▸ Aim of the task
Reproduce the entries shown below only from the line with "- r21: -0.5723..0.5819" down to the line with "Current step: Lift", keeping both end lines and copying each one exactly.

▸ Stored records
++++

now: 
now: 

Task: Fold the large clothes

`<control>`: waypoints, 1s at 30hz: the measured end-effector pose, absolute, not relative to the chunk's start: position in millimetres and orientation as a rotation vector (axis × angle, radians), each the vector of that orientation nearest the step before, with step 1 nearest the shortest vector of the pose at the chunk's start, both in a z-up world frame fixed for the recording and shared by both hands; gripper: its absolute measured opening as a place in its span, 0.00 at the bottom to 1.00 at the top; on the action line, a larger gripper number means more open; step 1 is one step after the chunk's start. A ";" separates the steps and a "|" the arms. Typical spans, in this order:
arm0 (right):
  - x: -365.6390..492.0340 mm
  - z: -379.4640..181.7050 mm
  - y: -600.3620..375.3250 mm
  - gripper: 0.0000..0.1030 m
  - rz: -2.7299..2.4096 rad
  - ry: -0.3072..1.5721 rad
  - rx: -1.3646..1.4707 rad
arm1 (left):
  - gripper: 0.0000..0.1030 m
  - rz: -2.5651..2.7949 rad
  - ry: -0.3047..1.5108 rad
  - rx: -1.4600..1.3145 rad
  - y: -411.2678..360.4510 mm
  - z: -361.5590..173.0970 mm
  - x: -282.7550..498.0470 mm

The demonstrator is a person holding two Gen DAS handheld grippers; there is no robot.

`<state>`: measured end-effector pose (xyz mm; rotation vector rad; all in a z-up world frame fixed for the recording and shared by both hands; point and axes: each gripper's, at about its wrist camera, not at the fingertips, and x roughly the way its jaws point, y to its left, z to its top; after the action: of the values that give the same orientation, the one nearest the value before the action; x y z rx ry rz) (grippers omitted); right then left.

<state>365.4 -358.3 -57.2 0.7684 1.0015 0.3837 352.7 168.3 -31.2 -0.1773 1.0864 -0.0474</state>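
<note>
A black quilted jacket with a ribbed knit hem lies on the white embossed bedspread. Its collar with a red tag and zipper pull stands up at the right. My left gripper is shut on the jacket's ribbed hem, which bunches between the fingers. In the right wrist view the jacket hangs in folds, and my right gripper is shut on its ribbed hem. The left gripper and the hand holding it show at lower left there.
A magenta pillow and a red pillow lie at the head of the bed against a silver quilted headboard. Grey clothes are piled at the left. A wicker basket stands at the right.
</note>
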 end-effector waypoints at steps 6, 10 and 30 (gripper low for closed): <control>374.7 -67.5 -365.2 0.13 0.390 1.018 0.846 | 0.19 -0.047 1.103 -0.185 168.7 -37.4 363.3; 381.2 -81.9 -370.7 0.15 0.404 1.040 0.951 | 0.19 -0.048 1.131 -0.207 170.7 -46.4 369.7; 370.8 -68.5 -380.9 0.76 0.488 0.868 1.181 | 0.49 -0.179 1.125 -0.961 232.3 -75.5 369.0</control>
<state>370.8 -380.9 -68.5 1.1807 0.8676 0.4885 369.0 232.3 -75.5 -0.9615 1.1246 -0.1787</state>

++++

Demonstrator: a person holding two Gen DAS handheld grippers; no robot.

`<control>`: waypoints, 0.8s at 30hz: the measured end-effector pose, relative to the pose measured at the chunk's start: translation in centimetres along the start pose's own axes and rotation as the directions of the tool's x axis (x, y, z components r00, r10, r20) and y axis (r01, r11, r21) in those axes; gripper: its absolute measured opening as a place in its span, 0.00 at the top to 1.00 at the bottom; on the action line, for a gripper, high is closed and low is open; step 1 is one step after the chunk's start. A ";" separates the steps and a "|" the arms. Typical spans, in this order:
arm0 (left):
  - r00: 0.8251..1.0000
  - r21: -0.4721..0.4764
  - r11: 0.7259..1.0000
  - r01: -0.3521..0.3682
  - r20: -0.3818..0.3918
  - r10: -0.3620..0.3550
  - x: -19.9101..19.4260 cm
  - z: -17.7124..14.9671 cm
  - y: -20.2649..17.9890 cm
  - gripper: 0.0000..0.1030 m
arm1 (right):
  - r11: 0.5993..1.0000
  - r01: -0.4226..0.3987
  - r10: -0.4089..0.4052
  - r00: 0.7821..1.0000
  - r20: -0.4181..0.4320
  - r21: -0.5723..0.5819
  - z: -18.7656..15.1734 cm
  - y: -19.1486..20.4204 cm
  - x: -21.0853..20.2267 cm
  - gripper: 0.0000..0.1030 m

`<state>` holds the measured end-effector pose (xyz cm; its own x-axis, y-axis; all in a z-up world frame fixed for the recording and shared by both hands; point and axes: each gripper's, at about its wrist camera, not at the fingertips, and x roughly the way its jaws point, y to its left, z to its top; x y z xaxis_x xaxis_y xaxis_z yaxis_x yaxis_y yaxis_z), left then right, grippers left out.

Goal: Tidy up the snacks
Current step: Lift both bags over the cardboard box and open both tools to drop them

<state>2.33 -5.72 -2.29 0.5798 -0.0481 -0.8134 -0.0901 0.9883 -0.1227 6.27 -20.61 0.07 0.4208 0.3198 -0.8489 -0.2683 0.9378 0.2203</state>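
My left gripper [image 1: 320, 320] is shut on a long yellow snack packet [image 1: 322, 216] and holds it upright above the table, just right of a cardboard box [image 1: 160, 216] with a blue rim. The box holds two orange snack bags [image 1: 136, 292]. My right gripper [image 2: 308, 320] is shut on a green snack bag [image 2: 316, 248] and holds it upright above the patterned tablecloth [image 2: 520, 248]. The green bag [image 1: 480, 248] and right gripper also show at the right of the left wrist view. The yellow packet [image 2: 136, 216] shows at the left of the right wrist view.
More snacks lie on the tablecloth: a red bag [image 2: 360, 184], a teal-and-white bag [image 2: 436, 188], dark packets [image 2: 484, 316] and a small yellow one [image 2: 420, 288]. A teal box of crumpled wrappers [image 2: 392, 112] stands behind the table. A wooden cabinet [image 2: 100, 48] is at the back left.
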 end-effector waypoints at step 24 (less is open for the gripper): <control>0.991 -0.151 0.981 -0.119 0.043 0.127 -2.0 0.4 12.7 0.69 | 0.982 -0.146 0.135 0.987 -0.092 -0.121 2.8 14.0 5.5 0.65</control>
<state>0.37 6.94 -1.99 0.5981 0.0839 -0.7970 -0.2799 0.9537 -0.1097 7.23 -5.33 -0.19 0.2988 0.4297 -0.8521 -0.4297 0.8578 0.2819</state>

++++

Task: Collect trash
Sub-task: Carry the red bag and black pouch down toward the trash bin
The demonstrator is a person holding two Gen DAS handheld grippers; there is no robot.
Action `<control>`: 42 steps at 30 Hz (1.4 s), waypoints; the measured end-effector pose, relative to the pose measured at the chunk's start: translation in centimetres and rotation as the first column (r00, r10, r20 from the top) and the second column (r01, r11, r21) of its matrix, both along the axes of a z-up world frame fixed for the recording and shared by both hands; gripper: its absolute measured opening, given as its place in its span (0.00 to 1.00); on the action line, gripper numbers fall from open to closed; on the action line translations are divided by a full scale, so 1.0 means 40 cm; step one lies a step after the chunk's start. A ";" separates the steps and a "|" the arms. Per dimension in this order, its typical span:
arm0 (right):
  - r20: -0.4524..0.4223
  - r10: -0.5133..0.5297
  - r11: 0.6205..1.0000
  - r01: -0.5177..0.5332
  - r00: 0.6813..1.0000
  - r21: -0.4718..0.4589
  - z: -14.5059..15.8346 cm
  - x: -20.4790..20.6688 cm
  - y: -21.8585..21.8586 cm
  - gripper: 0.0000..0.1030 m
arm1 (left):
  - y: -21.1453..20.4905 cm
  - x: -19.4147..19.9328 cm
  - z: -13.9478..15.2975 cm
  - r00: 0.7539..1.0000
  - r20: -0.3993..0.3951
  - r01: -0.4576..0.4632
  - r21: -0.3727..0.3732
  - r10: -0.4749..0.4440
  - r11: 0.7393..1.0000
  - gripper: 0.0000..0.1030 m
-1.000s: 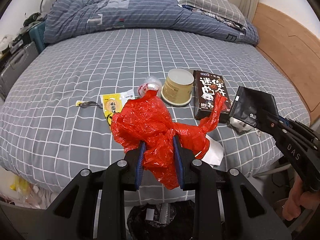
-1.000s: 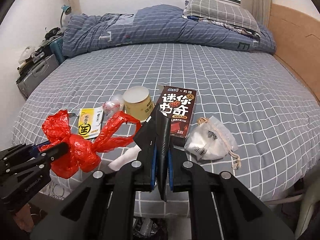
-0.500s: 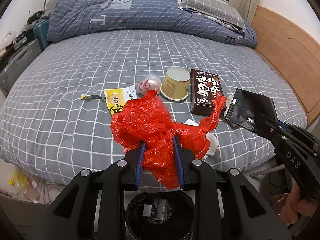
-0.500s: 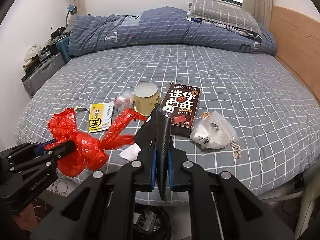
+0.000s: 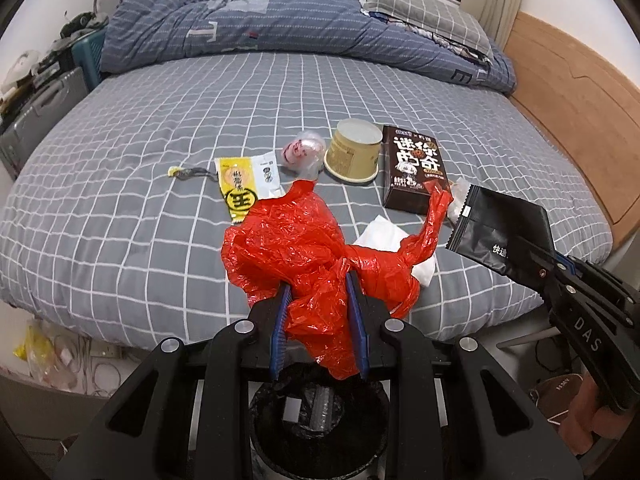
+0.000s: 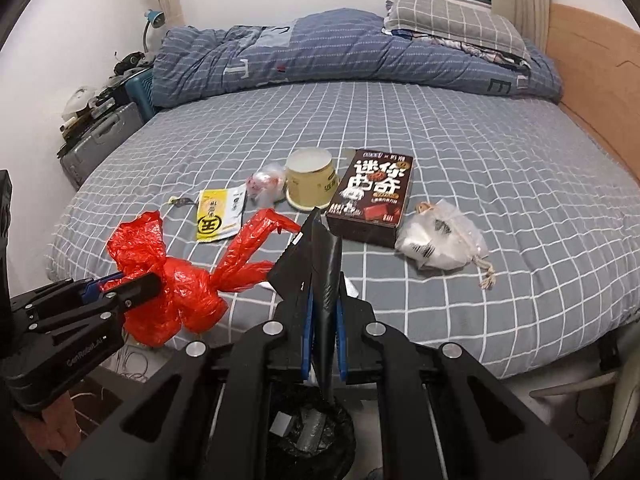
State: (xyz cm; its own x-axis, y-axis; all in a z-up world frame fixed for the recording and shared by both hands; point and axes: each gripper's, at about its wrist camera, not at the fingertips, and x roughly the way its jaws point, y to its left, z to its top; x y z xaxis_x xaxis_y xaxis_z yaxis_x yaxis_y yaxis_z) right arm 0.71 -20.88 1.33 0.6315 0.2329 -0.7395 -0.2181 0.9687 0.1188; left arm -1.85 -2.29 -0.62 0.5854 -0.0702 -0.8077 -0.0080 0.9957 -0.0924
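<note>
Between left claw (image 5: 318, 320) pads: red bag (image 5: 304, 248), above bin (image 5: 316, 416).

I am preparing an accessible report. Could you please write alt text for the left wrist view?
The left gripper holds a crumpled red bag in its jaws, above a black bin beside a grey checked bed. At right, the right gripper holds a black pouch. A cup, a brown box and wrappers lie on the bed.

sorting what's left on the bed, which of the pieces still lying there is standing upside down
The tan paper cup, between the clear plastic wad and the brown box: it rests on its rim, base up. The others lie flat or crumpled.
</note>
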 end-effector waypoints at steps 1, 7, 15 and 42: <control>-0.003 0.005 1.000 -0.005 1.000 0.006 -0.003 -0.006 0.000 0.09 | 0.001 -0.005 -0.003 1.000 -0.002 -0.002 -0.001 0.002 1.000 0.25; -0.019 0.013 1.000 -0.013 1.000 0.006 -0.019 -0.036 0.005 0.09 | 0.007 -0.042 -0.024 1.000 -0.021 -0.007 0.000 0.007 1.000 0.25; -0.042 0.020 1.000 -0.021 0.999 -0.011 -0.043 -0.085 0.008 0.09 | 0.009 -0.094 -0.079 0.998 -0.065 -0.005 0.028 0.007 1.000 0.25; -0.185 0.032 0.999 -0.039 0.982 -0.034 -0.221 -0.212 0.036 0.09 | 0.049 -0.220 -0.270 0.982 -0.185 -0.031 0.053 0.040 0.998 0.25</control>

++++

▸ Response to the exercise
  - r21: -0.5723..0.5819
  - z: -18.7656..15.1734 cm
  - y: -19.1486..20.4204 cm
  - x: -21.0853..20.2267 cm
  - gripper: 0.0000..0.1030 m

`<state>` holds the measured end-effector pose (xyz cm; its own x-axis, y-axis; all in a z-up world frame fixed for the recording and shared by both hands; point and axes: each gripper's, at about its wrist camera, not at the fingertips, and x roughly the way its jaws point, y to its left, z to its top; x y z xaxis_x xaxis_y xaxis_z yaxis_x yaxis_y yaxis_z), left then right, grippers left out.

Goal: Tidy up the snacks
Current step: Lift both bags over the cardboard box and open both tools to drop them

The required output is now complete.